While advances in immunosuppressive treatment have improved disease control and survival, infection remain a leading cause of morbidity and mortality in these populations [3,4]. For example, among various immunosuppressive strategies, tumor necrosis factor-alpha inhibitors have been identified as important risk factors for opportunistic infections caused by intracellular pathogens such as Salmonella and Mycobacteria, as well as certain fungi [5].
Among these opportunistic infections, Salmonella species are of particular concern in immunocompromised adults due to their heightened risk of invasive disease manifestations such as primary bacteremia and recurrent infections, often associated with increased mortality [6]. Notably, emerging evidence also suggests a possible bidirectional relationship between Salmonella infection and autoimmunity. A nationwide, population-based case–control study in Taiwan reported that individuals with a history of nontyphoidal Salmonella infection had a significantly higher risk of developing SLE, with an adjusted odds ratio exceeding 7 in both conventional and propensity score-matched analyses [7]. This suggests that, in addition to being a common opportunistic pathogen in patients with established SLE, nontyphoidal Salmonella infection may also act as a potential environmental trigger for autoimmune activation through dysregulated inflammatory pathways.

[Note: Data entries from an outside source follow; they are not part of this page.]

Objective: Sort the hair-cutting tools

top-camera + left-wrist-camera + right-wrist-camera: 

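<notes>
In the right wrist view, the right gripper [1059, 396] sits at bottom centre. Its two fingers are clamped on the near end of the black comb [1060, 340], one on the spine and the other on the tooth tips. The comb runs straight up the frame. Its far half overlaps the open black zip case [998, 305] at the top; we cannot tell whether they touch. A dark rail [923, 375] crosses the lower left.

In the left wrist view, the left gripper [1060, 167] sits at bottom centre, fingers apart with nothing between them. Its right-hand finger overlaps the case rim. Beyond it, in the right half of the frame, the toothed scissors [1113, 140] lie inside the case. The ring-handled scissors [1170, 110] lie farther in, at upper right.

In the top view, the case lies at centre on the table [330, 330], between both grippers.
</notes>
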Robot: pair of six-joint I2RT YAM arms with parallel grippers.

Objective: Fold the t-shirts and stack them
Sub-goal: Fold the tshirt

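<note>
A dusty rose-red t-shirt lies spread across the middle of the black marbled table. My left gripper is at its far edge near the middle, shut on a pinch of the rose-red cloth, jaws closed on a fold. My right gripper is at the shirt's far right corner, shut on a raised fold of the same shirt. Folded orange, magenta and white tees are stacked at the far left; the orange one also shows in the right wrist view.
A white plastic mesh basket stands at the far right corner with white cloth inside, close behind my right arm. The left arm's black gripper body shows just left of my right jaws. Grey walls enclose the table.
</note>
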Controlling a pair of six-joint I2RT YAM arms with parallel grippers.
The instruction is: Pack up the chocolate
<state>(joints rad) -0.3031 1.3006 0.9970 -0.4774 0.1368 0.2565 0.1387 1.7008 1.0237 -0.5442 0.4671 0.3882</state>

Although Salmonella infection has long been recognized as a clinically important opportunistic infection in patients with SLE [8,9,10]. A single-center study by Abramson et al. identified SLE as the most common underlying condition among patients with Salmonella bacteremia, accounting for 20% of cases, a striking overrepresentation compared to non-Salmonella bacteremia [11]. These observations suggest that SLE patients may be particularly susceptible due to both disease-related immune dysregulation and immunosuppressive therapy. However, it remains unclear whether this heightened vulnerability is unique to SLE or reflective of a broader risk pattern across other SARDs, many of which similarly require prolonged immunomodulatory treatment.
Importantly, a large epidemiological analysis from the Chinese Rheumatism Data Center revealed that SLE is associated with a standardized mortality ratio (SMR) of 3.5—higher than rheumatoid arthritis (SMR 0.96) and Sjogren’s syndrome (SMR 1.53) [12]. Adding to the complexity, nationwide studies in Taiwan have demonstrated that SLE not only imposes a substantial clinical burden, with highest mortality concentrated in newly diagnosed young patients [13], but also represents a significant economic burden, with per-patient societal costs reaching over 33,000 USD annually and infections constituting a major driver of health care utilization [14].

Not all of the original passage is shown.